A Sequoyah County jury has handed down what may be the largest verdict in the county’s history and is among the largest ever in the state, awarding more than $50 million in punitive damages to two local homeowners who sued Farmers Insurance Company along with two local insurance agents for bad faith and breach of contract.
The plaintiffs, Doug Chaney and Tandy Meyers of Sallisaw, sued Farmers Insurance and two local insurance agents after a November 2018 storm caused extensive damage to their home and horse barn. The verdict, delivered on April 18, 2024, included $17.5 million in actual damages and a staggering $32.5 million in punitive damages against Farmers alone. Additional punitive awards of $100,000 and $50,000 were assessed against agents Candace Cauthon and Matthew Cauthon, respectively.
This is a message verdict that tells major insurance companies that if they fail to uphold their obligations to policyholders in Oklahoma, there will be consequences.
Breach of good faith
Chaney and Meyers had been insured through Farmers for years when a violent storm hit their Sequoyah County property in late 2018. Despite having what they believed was full coverage, Farmers allegedly refused to pay the full amount of their claim. The lawsuit accused the insurer of intentionally misrepresenting the policy’s coverage, delaying investigation and acting in bad faith.

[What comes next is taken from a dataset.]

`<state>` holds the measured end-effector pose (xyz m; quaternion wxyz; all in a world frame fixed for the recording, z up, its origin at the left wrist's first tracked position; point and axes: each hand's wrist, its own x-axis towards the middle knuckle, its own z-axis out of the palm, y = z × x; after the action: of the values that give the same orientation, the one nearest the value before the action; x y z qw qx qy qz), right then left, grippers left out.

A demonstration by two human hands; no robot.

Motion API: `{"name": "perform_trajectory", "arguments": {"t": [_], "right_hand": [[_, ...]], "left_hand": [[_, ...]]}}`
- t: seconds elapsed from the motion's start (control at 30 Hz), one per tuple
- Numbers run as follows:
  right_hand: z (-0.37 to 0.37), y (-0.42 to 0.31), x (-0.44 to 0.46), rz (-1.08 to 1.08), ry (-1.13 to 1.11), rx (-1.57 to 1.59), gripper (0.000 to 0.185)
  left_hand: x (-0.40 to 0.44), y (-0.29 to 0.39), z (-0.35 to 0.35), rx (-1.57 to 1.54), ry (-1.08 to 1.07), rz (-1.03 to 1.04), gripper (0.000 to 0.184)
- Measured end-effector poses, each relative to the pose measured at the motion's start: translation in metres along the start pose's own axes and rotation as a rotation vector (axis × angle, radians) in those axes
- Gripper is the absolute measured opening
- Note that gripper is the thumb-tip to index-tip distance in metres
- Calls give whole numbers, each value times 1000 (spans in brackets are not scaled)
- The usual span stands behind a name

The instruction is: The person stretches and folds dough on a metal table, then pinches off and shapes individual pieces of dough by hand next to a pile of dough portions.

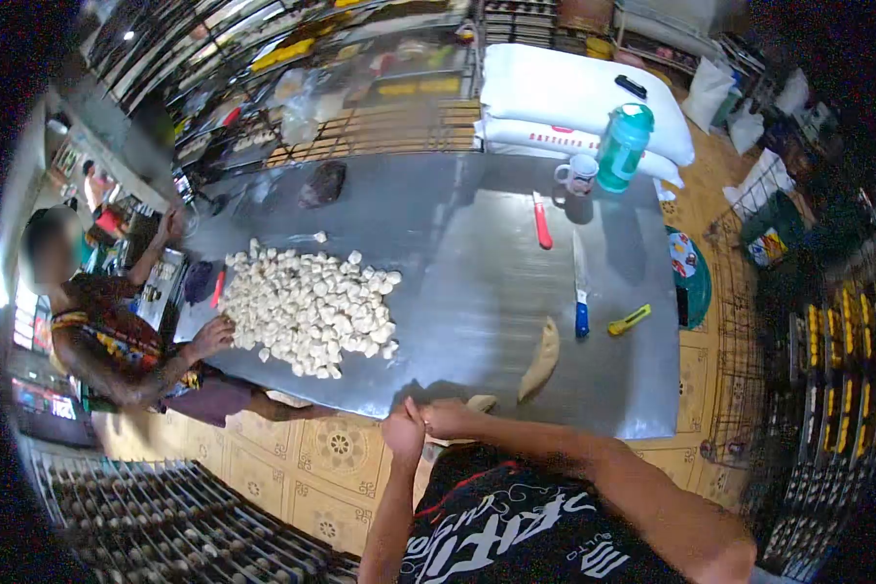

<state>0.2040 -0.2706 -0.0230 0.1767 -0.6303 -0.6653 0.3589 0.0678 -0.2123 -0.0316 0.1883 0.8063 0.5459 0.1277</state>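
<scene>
My left hand (404,429) and my right hand (448,419) meet at the near edge of the metal table (457,292), fingers closed and pressed together. Whatever they hold, if anything, is hidden. Just beyond my right wrist, a small piece of dough (482,401) shows at the edge. To its right lies a long strip of dough (540,360). A large heap of small cut dough pieces (311,307) spreads over the left half of the table, beyond my left hand.
A co-worker (136,331) stands at the left, one hand at the heap. Right lie a red-handled knife (542,229), a blue-handled knife (581,302) and a yellow cutter (630,319). A mug (579,175) and green jug (625,146) stand by white sacks (574,88). Racks (185,516) flank the floor.
</scene>
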Motion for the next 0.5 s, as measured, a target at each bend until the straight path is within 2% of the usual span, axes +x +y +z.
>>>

According to court documents, the plaintiffs complied fully with the terms of their policy, but Farmers “failed and refused” to tender full payment, prompting the lawsuit in 2019.
The jury found that Farmers not only breached its duty of good faith and fair dealing but did so recklessly and with malice, clearing the way for the massive punitive award. Under Oklahoma law, punitive damages are capped at the greater of $100,000 or the amount of actual damages awarded, unless malice or reckless disregard is proven by clear and convincing evidence, a threshold the jury clearly found had been met.
Agent negligence
The lawsuit also targeted the insurance agents who sold the policy, Candace and Matthew Cauthon. The plaintiffs accused the pair of negligently failing to procure appropriate coverage, which compounded their losses when the storm hit.
The jury found both agents liable for negligence, and that Candace Cauthon acted with malice. She was ordered to pay $100,000 in punitive damages. Her husband, Matthew, was assessed $50,000.
Legal, historical significance
The total award of $50,150,500 places the case among the largest jury verdicts in Oklahoma history. According to publicly available records, the largest known jury verdict to date in the state was more than $92.4 million in a separate bad faith case involving Great Lakes Insurance SE. That award included $65 million in actual damages and $27.4 million in punitive damages.
While the Chaney-Meyers verdict includes $17.5 million in actual damages, the sheer size of the $32.65 million in punitive damages, far surpassing the compensatory award, is notable. Legal experts say it underscores a growing willingness by Oklahoma juries to hold insurers accountable.
Sequoyah County isn’t known for massive jury awards, so this could set a new precedent, especially in rural parts of the state where jurors are often seen as more conservative.